13. On the true construction of these two clauses, we are in respectful agreement with what has been observed by the Division Bench in the above case, while dealing with same clauses of the respective trust deeds. It is clear to us that the discretionary object here, namely, the respondent-assessee, at the relevant valuation date had no right or interest qua the income of the trust property except to the extent of minimum annual payment to be made by the trustees thereunder. As regards the corpus also neither the discretionary object, namely, the respondent-assessee or his family, not the accumulation beneficiaries can claim any right or interest in the same at the end of thirty years or at an earlier date as may be advanced by trustees. In that view of the matter, therefore, it cannot be said that the shares of beneficiaries in the assets held in trust by the trustees on their behalf were determinate or known, except to the extent of the amount of minimum annual payment to be paid to the respondent-assessee. As far as this interest is concerned, the Appellate Assistance Commissioner as well as the Tribunal has capitalised the same and brought it to tax in the hands of the assessee. In this view of the matter, therefore, it cannot be said that because the assessee was the sole beneficiary at the relevant date, the value of the entire estate of the trust could be included in the net wealth of the assessee. The learned advocate on behalf of the revenue, therefore, urged that he assessee had contingent interest in the corpus and, therefore, the valuation of that contingent interest in the entire estate should be included in his net wealth. We are not inclined to accede to this submission of the learned advocate for the simple reason that in substance and effect clause 7 empowers the trustees to distribute the corpus at the end of the specified period or at an earlier date amongst the assessee, his wife and children in the manner and proportion in which they think best in their discretion. The question, therefore, of the division of the valuation of the corpus of the trust estate on the basis that the respondent-assessee had a contingent interest does not arise.

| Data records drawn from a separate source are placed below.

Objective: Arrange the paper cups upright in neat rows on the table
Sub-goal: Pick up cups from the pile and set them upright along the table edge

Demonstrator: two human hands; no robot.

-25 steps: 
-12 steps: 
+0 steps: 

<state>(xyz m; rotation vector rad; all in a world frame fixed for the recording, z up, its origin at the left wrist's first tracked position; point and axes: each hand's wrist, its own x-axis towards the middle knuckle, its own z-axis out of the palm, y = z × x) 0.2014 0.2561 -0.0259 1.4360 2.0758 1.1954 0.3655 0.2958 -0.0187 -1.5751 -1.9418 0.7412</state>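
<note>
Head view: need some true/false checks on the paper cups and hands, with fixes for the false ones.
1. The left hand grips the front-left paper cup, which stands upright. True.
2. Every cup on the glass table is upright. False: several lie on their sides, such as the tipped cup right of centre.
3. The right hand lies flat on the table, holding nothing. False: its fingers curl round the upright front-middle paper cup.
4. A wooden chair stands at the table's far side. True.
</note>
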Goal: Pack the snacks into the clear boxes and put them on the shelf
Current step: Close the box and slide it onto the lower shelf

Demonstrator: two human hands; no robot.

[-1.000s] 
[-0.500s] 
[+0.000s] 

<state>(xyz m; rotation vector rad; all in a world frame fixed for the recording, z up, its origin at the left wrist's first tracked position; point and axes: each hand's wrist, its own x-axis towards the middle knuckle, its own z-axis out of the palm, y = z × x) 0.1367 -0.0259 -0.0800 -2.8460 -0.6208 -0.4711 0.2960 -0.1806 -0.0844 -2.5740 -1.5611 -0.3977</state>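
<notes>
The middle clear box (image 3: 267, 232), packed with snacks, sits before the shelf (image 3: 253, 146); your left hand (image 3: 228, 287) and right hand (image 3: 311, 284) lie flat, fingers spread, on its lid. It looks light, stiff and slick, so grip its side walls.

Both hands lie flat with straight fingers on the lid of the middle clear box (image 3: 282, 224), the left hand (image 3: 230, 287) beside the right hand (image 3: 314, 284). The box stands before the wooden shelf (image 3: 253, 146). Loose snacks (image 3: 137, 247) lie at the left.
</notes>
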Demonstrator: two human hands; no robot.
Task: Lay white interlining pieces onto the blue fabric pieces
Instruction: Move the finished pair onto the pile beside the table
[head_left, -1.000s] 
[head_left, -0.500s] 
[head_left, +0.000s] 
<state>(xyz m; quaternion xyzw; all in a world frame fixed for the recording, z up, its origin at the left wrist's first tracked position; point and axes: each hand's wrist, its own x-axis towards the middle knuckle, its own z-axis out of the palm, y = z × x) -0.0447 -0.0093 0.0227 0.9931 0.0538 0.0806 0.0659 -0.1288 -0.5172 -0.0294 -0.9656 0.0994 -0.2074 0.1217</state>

14. The learned advocate on behalf of the revenue has cited one decision of the Allahabad High Court in Chintamani Ghosh Trust v. Commissioner of Wealth-tax, where the Allahabad High Court, having regard to the provisions in the trust deed, with which it was concerned, held qua certain income and the corpus of the trust estate where shares of beneficiaries were determinate and known, the assessment should be made under either sub-section (1) or (2) of section 21, as the case may be, and qua the income of the corpus of the trust estate where the shares of the beneficiaries are indeterminate and unknown, the assessment should be made under section 21(4) of the Wealth-tax Act. This decision is not applicable to the facts of the present case. In that view of the matter, we answer the question referred to us as under :

On the facts and in the circumstances of the case, the finding that it is only the capitalised value of the interest of the assessee that has to be included in the net wealth of the assessee is justified.

15. The Commissioner will pay costs of this reference to the respondent-assessee.